Adequate infrastructure, a good pool of talent at affordable prices, and satisfactory legislation are the three factors that can help Egypt maximise its share of the information technology and electronics businesses. Mahfouz is content with what Egypt has done on these three fronts and is confident that more can soon be done.
He is “really hopeful” that the next few years will see an increase of over 100 multinational companies and over 3,000 national companies working in Egypt in the sectors of information technology and electronics.
“The objective for ITIDA today is not just to expand the volume of the working companies, but also to increase the number of such companies, especially those working in the new technologies,” he said. “On the national scale, we are determined to give a push to small and medium-sized businesses and to encourage the scope for exports,” he added.

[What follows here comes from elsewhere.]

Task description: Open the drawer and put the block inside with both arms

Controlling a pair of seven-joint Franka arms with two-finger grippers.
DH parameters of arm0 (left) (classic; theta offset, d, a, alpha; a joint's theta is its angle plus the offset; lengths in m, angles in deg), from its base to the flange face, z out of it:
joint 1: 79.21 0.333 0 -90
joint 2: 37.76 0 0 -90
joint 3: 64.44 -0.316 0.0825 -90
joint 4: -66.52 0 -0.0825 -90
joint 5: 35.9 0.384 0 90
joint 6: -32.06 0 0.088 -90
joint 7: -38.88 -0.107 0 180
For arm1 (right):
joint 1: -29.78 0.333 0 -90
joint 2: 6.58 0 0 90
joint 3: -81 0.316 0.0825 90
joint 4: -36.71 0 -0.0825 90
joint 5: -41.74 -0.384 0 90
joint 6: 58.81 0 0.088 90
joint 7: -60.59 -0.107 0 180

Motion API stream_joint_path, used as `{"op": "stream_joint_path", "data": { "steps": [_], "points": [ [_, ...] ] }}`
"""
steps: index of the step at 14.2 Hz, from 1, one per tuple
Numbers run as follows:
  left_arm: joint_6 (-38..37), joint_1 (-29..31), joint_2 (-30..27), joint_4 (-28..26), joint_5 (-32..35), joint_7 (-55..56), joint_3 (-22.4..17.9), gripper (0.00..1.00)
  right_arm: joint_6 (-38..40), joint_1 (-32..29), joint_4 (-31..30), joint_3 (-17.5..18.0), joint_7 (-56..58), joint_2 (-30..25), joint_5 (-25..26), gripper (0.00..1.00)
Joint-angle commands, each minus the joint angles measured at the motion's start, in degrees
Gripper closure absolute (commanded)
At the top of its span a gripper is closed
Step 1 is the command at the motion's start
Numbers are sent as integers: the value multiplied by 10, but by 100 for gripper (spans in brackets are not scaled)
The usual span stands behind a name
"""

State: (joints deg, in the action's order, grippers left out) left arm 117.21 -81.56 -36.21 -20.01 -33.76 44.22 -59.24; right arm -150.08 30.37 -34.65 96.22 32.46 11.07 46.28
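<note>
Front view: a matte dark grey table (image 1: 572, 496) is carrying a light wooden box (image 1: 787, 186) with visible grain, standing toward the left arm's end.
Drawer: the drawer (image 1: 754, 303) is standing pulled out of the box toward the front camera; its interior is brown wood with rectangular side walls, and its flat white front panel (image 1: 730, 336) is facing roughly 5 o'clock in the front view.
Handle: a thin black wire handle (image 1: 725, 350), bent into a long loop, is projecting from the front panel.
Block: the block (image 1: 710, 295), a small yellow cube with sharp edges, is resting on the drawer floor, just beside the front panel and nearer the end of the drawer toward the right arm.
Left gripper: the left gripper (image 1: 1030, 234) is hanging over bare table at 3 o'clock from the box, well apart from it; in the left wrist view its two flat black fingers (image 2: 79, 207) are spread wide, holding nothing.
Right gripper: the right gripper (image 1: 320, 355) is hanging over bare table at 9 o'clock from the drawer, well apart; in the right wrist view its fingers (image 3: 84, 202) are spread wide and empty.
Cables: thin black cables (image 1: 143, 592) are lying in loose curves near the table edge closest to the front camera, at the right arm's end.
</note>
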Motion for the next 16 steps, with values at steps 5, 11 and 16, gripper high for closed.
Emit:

A graduate of the Engineering Faculty at Cairo University, Mahfouz has over 30 years of experience in business development, digital transformation and management, capacity building, and global operations in emerging markets. Having worked in several countries for many years, Mahfouz has always thought of Egypt “as home and always wanted to come back.”
With this experience and mindset in place, Mahfouz believes that he can help to give a push to the work that ITIDA has been doing for the last 16 years to build a digital future for Egypt.
Could Egypt be the new Dubai? “Our target is to be the next India, and that will be a lot of work already,” he said.
*A version of this article appears in print in the 17 December, 2020 edition of Al-Ahram Weekly.